Já a professora da UFMG destaca que hoje o mundo vive um cenário multipolar. “A China, por exemplo, tornou-se um ator central na arena internacional, e vemos uma nova articulação entre países do Sul Global, como exemplifica o bloco BRICS. Aquele modelo bipolar não existe mais”, afirma.
Marina também observa que atualmente há um enfraquecimento de instituições criadas no pós-guerra, como a ONU e diversas agências reguladoras internacionais. “Processo que envolve múltiplos fatores e dinâmicas históricas, mas que responde também a uma agenda de nacionalismos particularistas, voltadas para a exaltação dos interesses nacionais em detrimento de acordos multilaterais previamente firmados — a administração Trump foi um exemplo notório desse movimento.

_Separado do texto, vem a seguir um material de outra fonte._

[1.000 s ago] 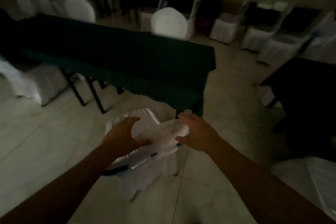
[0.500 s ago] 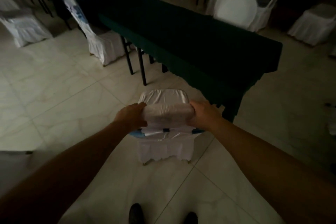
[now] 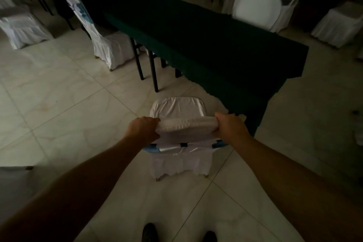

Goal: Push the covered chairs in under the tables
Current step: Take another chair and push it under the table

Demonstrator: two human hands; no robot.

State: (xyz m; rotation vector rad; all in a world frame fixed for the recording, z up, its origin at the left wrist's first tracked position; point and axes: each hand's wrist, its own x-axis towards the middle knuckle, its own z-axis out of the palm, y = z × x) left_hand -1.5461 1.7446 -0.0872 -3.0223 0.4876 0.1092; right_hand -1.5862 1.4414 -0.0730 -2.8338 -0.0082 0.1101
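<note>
A chair in a white cover (image 3: 177, 108) stands on the tiled floor right in front of me, its seat facing the long table with the dark green cloth (image 3: 206, 31). The seat's front edge lies just short of the table's near side. My left hand (image 3: 144, 129) grips the left end of the chair's backrest top. My right hand (image 3: 229, 125) grips the right end of the same top edge. A blue band with a black clip shows across the back of the chair below my hands.
Another covered chair (image 3: 106, 43) stands at the table's left side, and one (image 3: 257, 6) stands behind the table. More covered chairs stand at far left (image 3: 21, 27) and far right (image 3: 337, 25). Black table legs (image 3: 153, 72) stand ahead-left. My shoes (image 3: 149, 234) show at the bottom.
My view swung so the chair is now square in front of me. Both hands shifted from resting on the backrest to gripping its two ends, and the chair turned toward the table.
</note>
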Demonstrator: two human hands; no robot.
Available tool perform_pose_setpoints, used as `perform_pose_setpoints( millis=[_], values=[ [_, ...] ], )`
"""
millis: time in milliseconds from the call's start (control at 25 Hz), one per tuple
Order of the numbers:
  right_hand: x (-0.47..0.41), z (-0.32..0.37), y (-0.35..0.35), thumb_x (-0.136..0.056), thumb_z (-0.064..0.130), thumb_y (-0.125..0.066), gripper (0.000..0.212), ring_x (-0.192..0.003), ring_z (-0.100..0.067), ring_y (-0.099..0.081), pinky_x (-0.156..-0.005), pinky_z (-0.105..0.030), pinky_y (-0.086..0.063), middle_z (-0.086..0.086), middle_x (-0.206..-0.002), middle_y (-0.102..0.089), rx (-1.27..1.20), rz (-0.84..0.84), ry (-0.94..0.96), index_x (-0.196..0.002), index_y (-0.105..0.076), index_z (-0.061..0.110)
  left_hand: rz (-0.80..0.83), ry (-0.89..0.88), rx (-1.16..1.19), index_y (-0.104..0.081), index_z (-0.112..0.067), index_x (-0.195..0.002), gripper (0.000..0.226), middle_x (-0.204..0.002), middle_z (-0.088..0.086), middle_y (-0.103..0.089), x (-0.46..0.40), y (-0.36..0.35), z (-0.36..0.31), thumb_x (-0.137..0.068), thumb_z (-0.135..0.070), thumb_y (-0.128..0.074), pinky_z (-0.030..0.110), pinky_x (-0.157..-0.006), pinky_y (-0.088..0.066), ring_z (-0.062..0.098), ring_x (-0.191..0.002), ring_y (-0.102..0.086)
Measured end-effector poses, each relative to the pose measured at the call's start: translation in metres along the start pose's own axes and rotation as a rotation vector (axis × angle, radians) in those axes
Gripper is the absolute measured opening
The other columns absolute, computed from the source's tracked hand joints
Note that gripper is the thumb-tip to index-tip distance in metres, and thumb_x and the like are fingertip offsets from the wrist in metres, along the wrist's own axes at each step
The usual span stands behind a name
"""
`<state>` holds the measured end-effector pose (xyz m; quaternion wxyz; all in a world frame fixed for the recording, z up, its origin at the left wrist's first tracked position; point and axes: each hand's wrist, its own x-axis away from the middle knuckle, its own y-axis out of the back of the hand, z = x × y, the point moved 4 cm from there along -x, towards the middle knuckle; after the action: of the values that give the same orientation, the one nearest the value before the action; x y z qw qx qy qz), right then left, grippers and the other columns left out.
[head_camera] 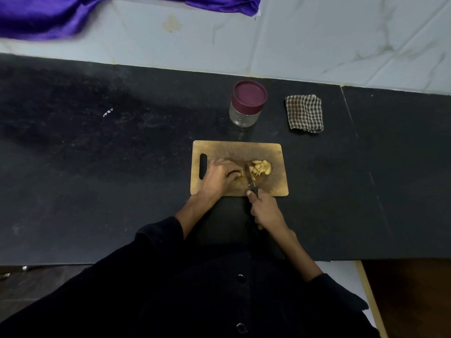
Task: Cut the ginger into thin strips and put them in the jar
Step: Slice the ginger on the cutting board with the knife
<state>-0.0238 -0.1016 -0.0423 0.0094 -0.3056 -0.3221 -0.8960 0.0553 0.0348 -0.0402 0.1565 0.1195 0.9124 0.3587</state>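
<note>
On the wooden cutting board (268, 150) the left hand (220, 176) pins the uncut piece of ginger (240, 176) with curled fingers, its grip closed around the piece, while the right hand (266, 211) has its grip wrapped round the handle of the knife (251, 181), the blade lying just beside the left fingertips. A heap of cut ginger pieces (262, 167) sits on the far side of the blade, touching it or nearly so. The main risk, as it looks from here, is a nick to the left fingertips: the remaining piece appears small and mostly hidden under the hand, so the blade works very close to them, and a slip on the fibrous root could carry it sideways. The board could also slide on the dark desk (122, 167) under pressure. The jar (247, 103) stands beyond the board with its maroon lid on, so nothing can go in until it is opened. A checked cloth (305, 113) lies to its right. Both forearms reach forward, the left wrist angled inward over the board, the right one behind the board's near edge.
</note>
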Motion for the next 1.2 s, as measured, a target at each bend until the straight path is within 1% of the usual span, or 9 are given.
perform_pose_setpoints(
  millis=[120, 240, 360, 560, 640, 800, 1000, 1120, 1200],
  values=[
    [0.005, 0.004, 0.002, -0.103, 0.038, -0.042, 0.023, -0.067, -0.018, -0.049, -0.064, -0.038, -0.042, -0.002, -0.079, -0.052, -0.012, -0.026, 0.03, -0.083, -0.046, 0.027, 0.025, 0.017, 0.004, -0.074, -0.009, -0.1, 0.016, -0.102, 0.005, -0.072, 0.0, 0.0, 0.002, -0.086, -0.01, -0.067, 0.026, -0.092, -0.032, 0.021, -0.101, -0.062],
    [0.004, 0.016, 0.005, -0.104, 0.037, -0.04, 0.026, -0.086, -0.027, -0.059, -0.074, -0.039, -0.045, -0.009, -0.093, -0.06, 0.122, -0.048, 0.082, -0.097, -0.053, 0.015, 0.001, 0.025, 0.053, -0.071, -0.008, -0.106, 0.021, -0.106, 0.005, -0.071, 0.0, 0.001, 0.0, -0.086, -0.009, -0.067, 0.026, -0.096, -0.035, 0.02, -0.104, -0.062],
    [0.003, 0.019, 0.007, -0.105, 0.037, -0.039, 0.03, -0.09, -0.028, -0.06, -0.078, -0.044, -0.049, -0.011, -0.097, -0.062, 0.199, -0.065, 0.109, -0.104, -0.053, 0.011, 0.003, 0.036, 0.081, -0.069, -0.007, -0.108, 0.024, -0.107, 0.006, -0.071, 0.0, 0.002, 0.0, -0.084, -0.008, -0.069, 0.034, -0.098, -0.044, 0.019, -0.104, -0.062],
    [0.001, 0.02, 0.005, -0.105, 0.037, -0.039, 0.028, -0.087, -0.025, -0.061, -0.074, -0.041, -0.048, -0.009, -0.095, -0.062, 0.225, -0.055, 0.122, -0.105, -0.052, 0.012, -0.016, 0.021, 0.033, -0.073, -0.006, -0.096, 0.013, -0.098, 0.007, -0.071, 0.0, 0.001, 0.001, -0.083, -0.006, -0.069, 0.009, -0.091, -0.032, 0.017, -0.095, -0.064],
    [0.002, 0.022, 0.004, -0.105, 0.037, -0.039, 0.028, -0.087, -0.025, -0.062, -0.076, -0.044, -0.05, -0.009, -0.095, -0.062, 0.232, -0.055, 0.133, -0.106, -0.053, 0.012, -0.028, 0.021, 0.019, -0.074, -0.006, -0.093, 0.011, -0.096, 0.008, -0.071, 0.0, 0.001, 0.0, -0.083, -0.005, -0.069, 0.008, -0.089, -0.029, 0.018, -0.094, -0.064],
    [0.001, 0.023, 0.003, -0.105, 0.037, -0.039, 0.029, -0.086, -0.025, -0.063, -0.078, -0.046, -0.053, -0.009, -0.095, -0.063, 0.242, -0.059, 0.135, -0.107, -0.053, 0.011, -0.027, 0.029, 0.013, -0.074, -0.006, -0.095, 0.012, -0.098, 0.008, -0.071, 0.001, -0.001, 0.001, -0.084, -0.005, -0.068, 0.021, -0.091, -0.037, 0.02, -0.095, -0.064],
    [0.002, 0.021, 0.001, -0.105, 0.036, -0.038, 0.029, -0.09, -0.027, -0.063, -0.079, -0.048, -0.053, -0.01, -0.096, -0.063, 0.261, -0.065, 0.121, -0.106, -0.052, 0.011, -0.047, 0.015, 0.017, -0.075, -0.005, -0.093, 0.012, -0.093, 0.009, -0.071, 0.002, -0.002, 0.002, -0.083, -0.004, -0.069, 0.025, -0.087, -0.041, 0.022, -0.09, -0.064],
    [0.003, 0.02, -0.001, -0.105, 0.036, -0.037, 0.029, -0.095, -0.031, -0.061, -0.077, -0.042, -0.048, -0.01, -0.097, -0.06, 0.274, -0.061, 0.11, -0.105, -0.05, 0.011, -0.058, 0.017, 0.015, -0.075, -0.004, -0.092, 0.012, -0.09, 0.009, -0.071, 0.003, -0.004, 0.003, -0.081, -0.005, -0.069, 0.036, -0.086, -0.044, 0.025, -0.087, -0.065],
    [0.002, 0.02, -0.001, -0.106, 0.036, -0.036, 0.03, -0.098, -0.033, -0.06, -0.078, -0.042, -0.047, -0.013, -0.1, -0.06, 0.272, -0.064, 0.106, -0.107, -0.051, 0.009, -0.062, 0.01, 0.005, -0.075, -0.004, -0.091, 0.012, -0.089, 0.01, -0.072, 0.002, -0.005, 0.004, -0.08, -0.005, -0.07, 0.036, -0.085, -0.044, 0.026, -0.086, -0.065]
  ],
)
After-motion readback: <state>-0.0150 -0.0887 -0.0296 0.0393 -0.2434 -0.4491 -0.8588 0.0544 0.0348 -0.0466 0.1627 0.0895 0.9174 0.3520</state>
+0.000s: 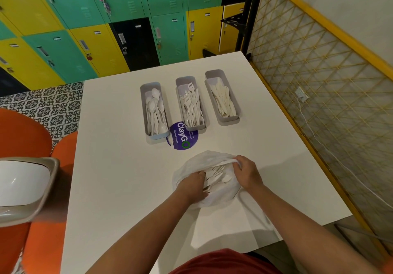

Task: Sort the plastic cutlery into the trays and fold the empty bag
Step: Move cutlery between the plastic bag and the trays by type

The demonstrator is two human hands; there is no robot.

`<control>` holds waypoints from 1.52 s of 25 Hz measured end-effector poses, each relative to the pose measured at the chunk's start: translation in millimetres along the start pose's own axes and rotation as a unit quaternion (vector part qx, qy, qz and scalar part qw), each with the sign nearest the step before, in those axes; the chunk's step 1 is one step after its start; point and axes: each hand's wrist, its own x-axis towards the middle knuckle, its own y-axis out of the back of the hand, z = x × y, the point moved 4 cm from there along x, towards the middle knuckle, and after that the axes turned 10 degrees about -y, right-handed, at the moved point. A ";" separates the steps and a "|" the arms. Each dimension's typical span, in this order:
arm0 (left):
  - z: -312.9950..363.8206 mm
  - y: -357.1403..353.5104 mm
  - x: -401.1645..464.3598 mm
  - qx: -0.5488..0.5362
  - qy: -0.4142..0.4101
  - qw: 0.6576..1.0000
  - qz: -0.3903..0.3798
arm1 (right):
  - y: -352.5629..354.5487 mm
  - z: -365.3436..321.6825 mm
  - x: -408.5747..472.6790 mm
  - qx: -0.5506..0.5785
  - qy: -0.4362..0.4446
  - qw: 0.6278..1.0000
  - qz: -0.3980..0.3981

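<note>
A white plastic bag (212,199) lies on the white table (119,178) with white cutlery (215,175) showing in its mouth. My right hand (246,172) grips the bag's upper rim and holds it open. My left hand (194,185) reaches into the bag among the cutlery, fingertips hidden. Three grey trays stand behind: the left tray (143,112) with spoons, the middle tray (178,106) with forks, the right tray (212,74) with knives.
A round purple sticker (180,141) lies between the left and middle trays. Orange seats (23,131) and a beige bin lid (27,188) stand left of the table. A yellow lattice screen (319,82) runs along the right edge, lockers behind.
</note>
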 end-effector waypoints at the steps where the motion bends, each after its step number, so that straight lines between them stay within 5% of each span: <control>1: -0.5 -0.7 0.4 0.002 0.001 1.000 0.001 | 0.7 -1.4 -0.4 0.006 0.000 1.000 -0.004; 11: 3.9 2.6 1.3 0.027 -0.036 0.999 0.018 | -7.3 -10.1 -1.4 -0.071 0.086 0.990 -0.091; 20: 3.2 6.5 -2.2 -0.034 -0.064 0.997 0.011 | -0.6 3.7 9.6 -0.073 0.066 0.995 -0.003; 29: 9.8 30.0 -9.0 -0.182 -0.053 0.975 0.113 | -12.1 10.9 6.4 -0.135 0.100 0.986 0.006; 33: 10.2 39.5 -0.8 -0.312 -0.015 0.934 0.173 | -7.6 1.8 6.8 -0.166 0.055 0.984 -0.041; 38: 5.9 57.5 5.3 -0.531 0.066 0.817 0.213 | -1.6 -39.6 -1.0 -0.162 0.034 0.986 0.003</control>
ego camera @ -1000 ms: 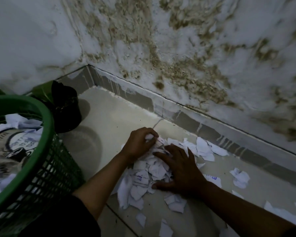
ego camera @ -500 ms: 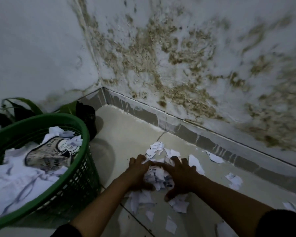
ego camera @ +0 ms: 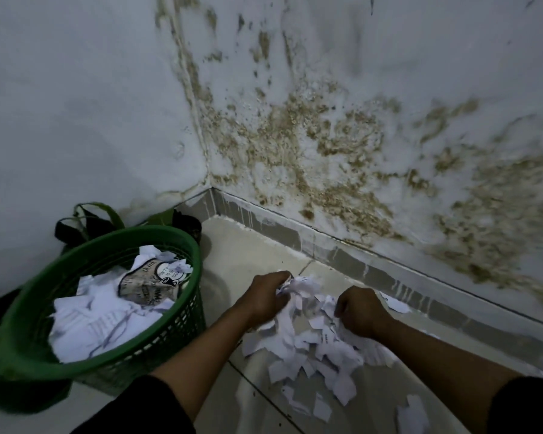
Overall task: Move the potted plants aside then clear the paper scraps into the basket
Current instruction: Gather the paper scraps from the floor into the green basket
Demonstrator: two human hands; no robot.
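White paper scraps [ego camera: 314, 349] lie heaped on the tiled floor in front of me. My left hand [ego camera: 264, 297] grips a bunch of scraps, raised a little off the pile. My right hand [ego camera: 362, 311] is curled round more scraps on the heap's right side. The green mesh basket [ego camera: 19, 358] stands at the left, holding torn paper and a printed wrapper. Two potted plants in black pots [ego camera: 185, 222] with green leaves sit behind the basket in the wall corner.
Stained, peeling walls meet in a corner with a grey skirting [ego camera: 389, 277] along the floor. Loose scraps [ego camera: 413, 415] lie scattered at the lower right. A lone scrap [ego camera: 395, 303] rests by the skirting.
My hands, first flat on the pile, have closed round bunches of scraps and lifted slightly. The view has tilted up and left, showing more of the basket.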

O universalismo e os direitos humanos perdem espaço para demandas nacionais”, acrescenta.
Conflito no Japão
Após o fim da guerra na Europa, o conflito no Japão ainda perdurou por mais alguns meses. Somente após os atentados americanos em Hiroshima e Nagazaki, em agosto, foi que o Japão se rendeu em definitivo em 2 de setembro de 1945.